Mürekkepli çelik kalemler 18. yüzyılın sonlarına doğru, dünyanın çeşitli yerlerinde bulunmuştur. Alonzo Townsend Cross’un 1878 yılında geliştirdiği ve patentini aldığı stilografik kalem ise günümüzün tükenmez kalemlerinin öncüsü sayılır. Cross, yine 1846’da mekanizması bugün bile kullanılan, ilk mekanik aksamlı kurşun kalemi de geliştirmiştir.
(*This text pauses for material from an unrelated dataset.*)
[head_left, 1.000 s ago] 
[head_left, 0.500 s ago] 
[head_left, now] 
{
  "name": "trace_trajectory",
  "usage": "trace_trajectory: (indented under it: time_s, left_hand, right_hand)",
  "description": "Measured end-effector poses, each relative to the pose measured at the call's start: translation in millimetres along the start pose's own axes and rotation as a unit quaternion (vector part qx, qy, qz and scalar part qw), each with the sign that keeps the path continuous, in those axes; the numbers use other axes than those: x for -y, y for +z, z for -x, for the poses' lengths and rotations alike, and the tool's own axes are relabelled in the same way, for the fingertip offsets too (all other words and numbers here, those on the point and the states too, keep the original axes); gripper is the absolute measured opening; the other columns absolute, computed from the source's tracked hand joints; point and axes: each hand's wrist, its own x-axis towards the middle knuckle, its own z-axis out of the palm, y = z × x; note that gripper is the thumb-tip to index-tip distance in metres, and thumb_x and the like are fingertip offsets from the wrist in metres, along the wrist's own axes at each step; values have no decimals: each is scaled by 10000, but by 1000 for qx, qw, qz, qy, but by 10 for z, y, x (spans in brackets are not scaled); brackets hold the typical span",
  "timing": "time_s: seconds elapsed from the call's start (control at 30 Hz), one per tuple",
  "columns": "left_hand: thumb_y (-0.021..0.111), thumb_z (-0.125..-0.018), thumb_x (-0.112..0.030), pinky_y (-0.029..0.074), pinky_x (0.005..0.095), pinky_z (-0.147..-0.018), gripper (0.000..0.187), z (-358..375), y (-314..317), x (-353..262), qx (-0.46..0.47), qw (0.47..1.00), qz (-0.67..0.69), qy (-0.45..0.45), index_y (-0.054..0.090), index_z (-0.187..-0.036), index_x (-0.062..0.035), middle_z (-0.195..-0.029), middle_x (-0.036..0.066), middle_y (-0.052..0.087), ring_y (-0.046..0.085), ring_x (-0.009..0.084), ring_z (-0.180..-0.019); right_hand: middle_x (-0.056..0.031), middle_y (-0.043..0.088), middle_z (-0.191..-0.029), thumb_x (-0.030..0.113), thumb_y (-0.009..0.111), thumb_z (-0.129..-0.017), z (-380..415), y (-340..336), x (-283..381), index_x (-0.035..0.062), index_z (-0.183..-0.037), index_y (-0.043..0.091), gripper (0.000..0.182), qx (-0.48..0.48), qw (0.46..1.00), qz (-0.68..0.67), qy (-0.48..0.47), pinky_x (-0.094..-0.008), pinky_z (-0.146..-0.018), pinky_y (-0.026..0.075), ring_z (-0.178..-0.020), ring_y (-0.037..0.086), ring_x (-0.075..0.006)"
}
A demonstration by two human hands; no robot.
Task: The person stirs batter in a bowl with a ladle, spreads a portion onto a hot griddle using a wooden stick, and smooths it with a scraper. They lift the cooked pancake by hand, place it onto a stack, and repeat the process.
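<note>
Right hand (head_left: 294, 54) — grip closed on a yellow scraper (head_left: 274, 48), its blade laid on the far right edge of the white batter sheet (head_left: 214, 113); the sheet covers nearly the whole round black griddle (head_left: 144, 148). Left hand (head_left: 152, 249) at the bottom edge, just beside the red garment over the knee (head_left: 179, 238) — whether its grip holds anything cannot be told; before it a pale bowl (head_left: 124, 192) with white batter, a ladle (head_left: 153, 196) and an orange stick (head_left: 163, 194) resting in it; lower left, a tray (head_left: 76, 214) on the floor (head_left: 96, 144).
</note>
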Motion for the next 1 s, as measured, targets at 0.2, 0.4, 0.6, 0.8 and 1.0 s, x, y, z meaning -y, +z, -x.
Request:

Mürekkepli kalem olarak kaz tüyü 1000 yıldan fazla kullanılmıştır.
Bunun sebebi çelik kalemler çok sert olduğu için istenilen sonuç elde edilemiyordu. Endüstri Devrimi ile gelişen mekanik yöntemler dolmakalemin üretimini de beraberinde getirdi. Dolmakalemin ucunda bir hava deliği ve üç küçük kanal yer alıyordu. Böylece mürekkep kâğıda damlamıyor ve kalemin ucuna daha kolay gelebiliyordu. Günümüzde de dolmakalemlerde bu mekanizma kullanılır.
19.yüzyıl sonlarında geliştirilen tükenmezkalem ne gereği var diye düşünülerek sadece deneme ile kalmıştır. 1935 yılında gazeteci olan Lazslo Josef Biro baskıda kullanılan mürekkebin gazete sayfalarında hemen kuruduğunu fark etti. Bu mürekkebi, dolmakalemde de denemek istedi, ama yoğun olan bu mürekkep, dolmakalemin ucuna akmıyordu.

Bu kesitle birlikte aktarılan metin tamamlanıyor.